Пьянства в шестиметровке не было, но однажды, в 1947 году, когда Москва праздновала свой 800-й день рождения, наш изобретательный хозяин накануне торжеств изготовил при помощи дрожжей знатную брагу. Ночью бидон с этим зельем даже бабахнул у него под лежанкой. Однако тем, что в нём осталось, мы угостились вечером после долгого гуляния по торжествующей Москве. Результат был таков: после головокружительной эйфории наступило чудовищное похмелье, больше похожее на тяжёлое отравление. Меня рвало всю ночь и весь следующий день. Я судорожно пил из-под крана и тут же отдавал выпитое.
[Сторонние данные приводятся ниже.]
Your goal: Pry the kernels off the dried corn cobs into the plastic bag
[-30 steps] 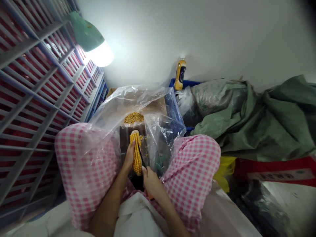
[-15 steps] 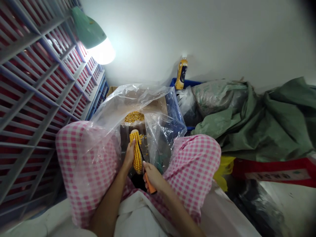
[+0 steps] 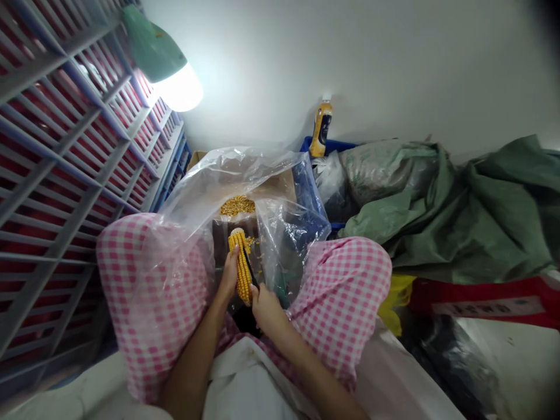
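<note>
Left hand [image 3: 228,274]: fingers closed around corn cob [image 3: 242,280]. Right hand [image 3: 266,307]: fingers gripping thin black tool [image 3: 251,271], possibly a screwdriver, against the cob. Loose kernels [image 3: 237,205] lie beyond both hands' fingers.

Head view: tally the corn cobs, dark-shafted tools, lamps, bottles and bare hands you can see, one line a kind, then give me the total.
Corn cob: 1
Dark-shafted tool: 1
Lamp: 1
Bottle: 1
Bare hands: 2 (left hand, right hand)
Total: 6
</note>
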Available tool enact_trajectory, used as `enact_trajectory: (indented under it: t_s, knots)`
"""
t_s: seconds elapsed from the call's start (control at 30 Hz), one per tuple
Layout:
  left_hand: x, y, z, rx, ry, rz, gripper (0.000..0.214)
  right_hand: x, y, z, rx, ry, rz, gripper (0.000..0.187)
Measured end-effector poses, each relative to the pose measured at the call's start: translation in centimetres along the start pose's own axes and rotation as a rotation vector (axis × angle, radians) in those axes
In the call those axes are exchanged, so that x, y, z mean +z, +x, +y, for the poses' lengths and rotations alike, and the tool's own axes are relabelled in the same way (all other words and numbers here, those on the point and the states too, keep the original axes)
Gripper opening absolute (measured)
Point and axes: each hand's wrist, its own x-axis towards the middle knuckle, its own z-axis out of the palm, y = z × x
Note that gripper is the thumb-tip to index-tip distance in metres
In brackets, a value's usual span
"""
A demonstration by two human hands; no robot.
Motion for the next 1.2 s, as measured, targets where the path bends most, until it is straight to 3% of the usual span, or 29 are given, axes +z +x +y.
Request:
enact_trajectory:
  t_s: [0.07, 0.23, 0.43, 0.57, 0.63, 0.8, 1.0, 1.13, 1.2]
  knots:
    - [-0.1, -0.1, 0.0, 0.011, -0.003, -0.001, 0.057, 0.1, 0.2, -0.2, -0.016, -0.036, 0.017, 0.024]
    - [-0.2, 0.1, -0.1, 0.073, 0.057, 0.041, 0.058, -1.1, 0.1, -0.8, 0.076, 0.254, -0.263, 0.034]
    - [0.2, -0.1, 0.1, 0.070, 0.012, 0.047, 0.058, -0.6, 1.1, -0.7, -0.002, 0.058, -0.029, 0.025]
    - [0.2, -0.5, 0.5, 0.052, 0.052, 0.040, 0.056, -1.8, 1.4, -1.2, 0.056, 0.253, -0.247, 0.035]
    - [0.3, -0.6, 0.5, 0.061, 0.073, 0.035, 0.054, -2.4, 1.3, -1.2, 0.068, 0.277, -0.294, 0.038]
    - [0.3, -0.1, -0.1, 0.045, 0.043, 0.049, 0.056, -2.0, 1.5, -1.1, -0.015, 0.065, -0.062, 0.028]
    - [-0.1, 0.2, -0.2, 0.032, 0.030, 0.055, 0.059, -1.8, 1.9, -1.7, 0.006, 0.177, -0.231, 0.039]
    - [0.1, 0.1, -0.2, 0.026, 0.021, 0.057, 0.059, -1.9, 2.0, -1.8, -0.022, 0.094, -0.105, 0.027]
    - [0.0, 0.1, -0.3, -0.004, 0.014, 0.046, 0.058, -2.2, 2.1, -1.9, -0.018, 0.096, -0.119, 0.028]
Под конец рвать было уже нечем, но рвотные конвульсии сотрясали меня ещё несколько часов. Наконец я заснул. Мой папа при сём присутствовал. Видя мои страдания, он перестал меня ругать и наблюдал с молчаливым сочувствием.
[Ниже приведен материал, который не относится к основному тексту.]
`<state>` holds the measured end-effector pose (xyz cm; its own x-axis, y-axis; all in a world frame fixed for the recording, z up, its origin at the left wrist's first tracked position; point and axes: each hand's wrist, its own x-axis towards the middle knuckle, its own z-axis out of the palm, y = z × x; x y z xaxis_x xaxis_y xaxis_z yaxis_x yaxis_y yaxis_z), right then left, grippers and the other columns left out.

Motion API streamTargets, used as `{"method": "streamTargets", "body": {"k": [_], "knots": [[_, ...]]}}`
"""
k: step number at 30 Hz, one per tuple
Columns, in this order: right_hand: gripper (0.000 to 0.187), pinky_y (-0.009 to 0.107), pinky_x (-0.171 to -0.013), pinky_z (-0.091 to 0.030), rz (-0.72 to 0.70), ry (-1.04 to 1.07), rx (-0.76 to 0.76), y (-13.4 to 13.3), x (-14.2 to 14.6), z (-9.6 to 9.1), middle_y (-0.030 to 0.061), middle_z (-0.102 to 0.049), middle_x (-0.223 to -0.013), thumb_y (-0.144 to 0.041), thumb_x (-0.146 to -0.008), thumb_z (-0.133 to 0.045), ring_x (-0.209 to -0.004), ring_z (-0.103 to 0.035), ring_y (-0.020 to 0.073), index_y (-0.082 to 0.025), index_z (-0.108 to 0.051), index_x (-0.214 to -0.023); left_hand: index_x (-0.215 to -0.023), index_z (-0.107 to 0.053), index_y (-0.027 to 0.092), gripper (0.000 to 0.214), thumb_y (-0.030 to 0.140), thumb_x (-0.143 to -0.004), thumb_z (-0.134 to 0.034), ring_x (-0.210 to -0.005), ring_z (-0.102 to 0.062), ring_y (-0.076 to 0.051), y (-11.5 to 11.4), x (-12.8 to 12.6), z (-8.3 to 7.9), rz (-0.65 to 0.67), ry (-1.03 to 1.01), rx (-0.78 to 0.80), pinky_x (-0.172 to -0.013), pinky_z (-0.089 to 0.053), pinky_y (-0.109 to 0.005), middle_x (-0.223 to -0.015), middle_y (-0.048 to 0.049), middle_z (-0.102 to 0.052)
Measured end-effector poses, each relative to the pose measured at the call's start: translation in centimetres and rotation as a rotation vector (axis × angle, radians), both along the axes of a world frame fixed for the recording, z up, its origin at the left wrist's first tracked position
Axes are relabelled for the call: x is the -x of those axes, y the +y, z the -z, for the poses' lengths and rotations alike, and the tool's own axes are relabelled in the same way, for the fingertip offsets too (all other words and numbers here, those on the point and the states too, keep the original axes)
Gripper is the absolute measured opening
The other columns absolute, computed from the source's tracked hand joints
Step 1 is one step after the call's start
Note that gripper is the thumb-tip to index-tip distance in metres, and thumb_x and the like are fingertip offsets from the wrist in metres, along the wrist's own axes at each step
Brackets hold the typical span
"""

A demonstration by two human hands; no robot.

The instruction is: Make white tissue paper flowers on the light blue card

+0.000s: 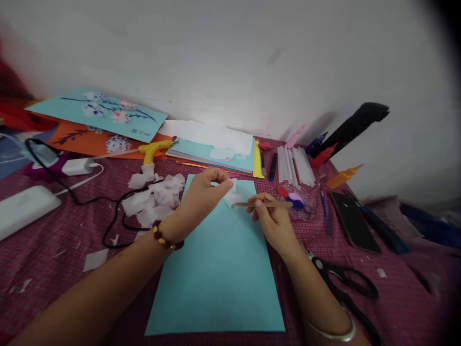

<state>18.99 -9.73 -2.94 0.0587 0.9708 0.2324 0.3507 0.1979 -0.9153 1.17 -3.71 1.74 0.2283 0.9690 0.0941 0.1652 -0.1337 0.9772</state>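
A light blue paper sheet [216,269] lies on the red checked tablecloth in front of me. Above its far end my left hand [203,194] pinches a small piece of white tissue paper [231,196] between thumb and fingers. My right hand [272,221] grips a thin wooden stick [266,204], held level, with its left tip touching the tissue. A beaded bracelet is on my left wrist and a metal bangle on my right.
A pile of white tissue pieces [154,197] lies left of the sheet, with a yellow glue gun [154,150] and black cable behind. Coloured paper stack [216,154], white glue sticks [295,166], black scissors [345,281], a phone [355,221] and finished flower pictures [101,113] surround.
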Motion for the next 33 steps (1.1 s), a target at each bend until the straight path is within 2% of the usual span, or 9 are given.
{"method": "streamTargets", "body": {"k": [4,8,10,15,17,22,27,33], "knots": [[0.021,0.025,-0.052,-0.043,0.035,0.011,-0.012,0.3,0.2,0.2,0.0011,-0.064,-0.074,-0.037,-0.093,-0.047,-0.055,-0.054,0.0121,-0.021,-0.06,-0.09,-0.067,-0.053,0.016,0.016,0.028,-0.072,-0.062,-0.049,-0.039,-0.006,0.4,0.4,1.9,0.048,-0.07,0.121,-0.047,-0.03,-0.02,-0.057,0.0049,-0.049],[0.021,0.024,-0.05,-0.042,0.09,0.024,-0.005,0.5,0.0,0.4,0.0011,-0.064,-0.073,-0.038,-0.092,-0.047,-0.053,-0.054,0.0114,-0.02,-0.059,-0.09,-0.068,-0.053,0.016,0.019,0.031,-0.069,-0.065,-0.045,-0.036,-0.005,0.5,0.7,2.7,0.055,-0.101,0.187,-0.044,-0.027,-0.02,-0.055,0.0064,-0.047],[0.022,0.024,-0.049,-0.042,0.11,0.042,0.0,0.6,-0.1,0.5,0.0011,-0.065,-0.074,-0.038,-0.092,-0.047,-0.052,-0.054,0.011,-0.02,-0.059,-0.091,-0.068,-0.056,0.016,0.019,0.032,-0.068,-0.066,-0.045,-0.035,-0.005,0.5,0.7,2.8,0.053,-0.093,0.187,-0.045,-0.026,-0.019,-0.054,0.0068,-0.046],[0.024,0.024,-0.047,-0.04,0.154,0.143,0.006,0.7,-0.4,0.4,0.0006,-0.064,-0.071,-0.038,-0.092,-0.046,-0.05,-0.053,0.01,-0.018,-0.059,-0.088,-0.068,-0.062,0.015,0.018,0.032,-0.066,-0.069,-0.052,-0.043,-0.006,0.6,0.7,3.2,0.014,-0.076,0.192,-0.048,-0.03,-0.02,-0.06,0.004,-0.053],[0.024,0.024,-0.048,-0.041,0.173,0.173,-0.006,0.5,-0.5,0.4,0.0002,-0.063,-0.07,-0.038,-0.092,-0.046,-0.05,-0.053,0.0101,-0.018,-0.059,-0.086,-0.067,-0.061,0.015,0.018,0.03,-0.066,-0.069,-0.049,-0.04,-0.005,0.8,0.8,3.4,-0.018,-0.093,0.177,-0.046,-0.028,-0.019,-0.058,0.0052,-0.052],[0.023,0.025,-0.05,-0.041,0.145,0.093,-0.024,0.4,-0.2,0.5,-0.0003,-0.063,-0.066,-0.036,-0.093,-0.045,-0.052,-0.054,0.0108,-0.019,-0.059,-0.085,-0.067,-0.055,0.017,0.018,0.03,-0.069,-0.067,-0.042,-0.037,-0.005,1.2,1.0,3.4,0.013,-0.154,0.222,-0.041,-0.025,-0.02,-0.051,0.0065,-0.05],[0.023,0.024,-0.051,-0.041,0.137,0.041,-0.014,0.5,0.1,0.8,-0.0005,-0.063,-0.067,-0.036,-0.094,-0.045,-0.053,-0.053,0.0104,-0.019,-0.059,-0.086,-0.066,-0.062,0.016,0.016,0.029,-0.065,-0.071,-0.044,-0.033,-0.005,1.4,1.3,2.6,0.011,-0.171,0.236,-0.044,-0.024,-0.021,-0.051,0.0071,-0.048],[0.022,0.025,-0.05,-0.043,0.085,0.244,-0.016,0.5,0.5,0.9,0.0006,-0.065,-0.074,-0.037,-0.093,-0.046,-0.053,-0.054,0.0108,-0.02,-0.059,-0.095,-0.067,-0.066,0.016,0.017,0.031,-0.063,-0.072,-0.047,-0.035,-0.005,1.4,1.6,2.7,0.015,-0.176,0.282,-0.047,-0.025,-0.021,-0.054,0.0054,-0.052]]}}
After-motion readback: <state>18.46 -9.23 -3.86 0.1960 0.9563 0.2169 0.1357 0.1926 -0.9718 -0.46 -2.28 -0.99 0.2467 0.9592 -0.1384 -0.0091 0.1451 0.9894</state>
Этот случай сыграл в моей жизни положительную роль, привив мне стойкое многолетнее отвращение к спиртному, но это не отвадило меня от посещений шарыгинской шестиметровки.
Вскоре и Шарыгин, и Рожнов почти одновременно пошли по призыву в армию. Володя — в Подмосковье, Коля — в Калининград. Мужской «клуб» на пару лет закрылся.
В моей молодости был и другой «клуб». Ученики МСХШ часто собирались у Гали Мандрусовой. Отец её, художник-дизайнер, рано умер. Мать, Евдокия Семёновна Буланова, тоже художница-график, занималась созданием почтовых марок. Это было гостеприимное семейство. Мы, одноклассники Гали, чувствовали себя там весьма свободно. Нам всегда были рады. Наша группа была немногочисленна, да и являлись мы обычно неполным составом. Кроме меня здесь бывали Сева Мухин, Лёва Тюленев, Гриша Дервиз и ещё кое-кто.
Евдокия Семёновна как бы равноправно входила в нашу компанию, всегда была в курсе наших дел, и порой мы пользовались её советами. Свою работу она, не скрывая, делала при нас. Правда, это была узкоспециализированная деятельность, статья дохода, средство к существованию. Большим искусством и сама художница её не считала и демонстрировала неохотно и только по просьбе.
В этом доме нас держала атмосфера доброжелательности, интеллектуальности, простоты общения и лёгкая влюблённость в нашу соученицу.
Мы делились впечатлениями от выставок, театральных постановок, кинофильмов того времени, прочитанных книг. И тот и другой «клуб» были мне полезны.
Я благодарен судьбе и считаю, что я как личность стал тем, кем я являюсь, в том числе и благодаря этим двум «клубам».
Однажды я случайно оказался на даче у Иры Лавровой. Её отец и его приятели стали читать по памяти некие стихи. Они знали их уйму.
Читали они, явно соревнуясь друг с другом, кто больше помнит. Это была поэзия их юности. Стихи лились сплошным потоком без перерывов. Что они читали, я не знал. Они не объявляли авторов, полагая, что слушатели в курсе дела.
Я был заворожён. Много позднее я, вспоминая тот вечер, понял, что там звучала поэзия Серебряного века: акмеисты, футуристы и ранние стихи советских поэтов (1920-х годов).
Нам на уроках литературы давали только позднего Маяковского, «Двенадцать» Блока, а Есенин был под запретом.
Я понял тогда, каким богатством нас обделили.
Сан Саныч
Шурик Колесников, сын приятельницы Фёдора Гавриловича, приходил вместе с матерью в гости к Шарыгиным. Он был на несколько лет моложе меня, но отличался исключительной активностью и авантюрностью.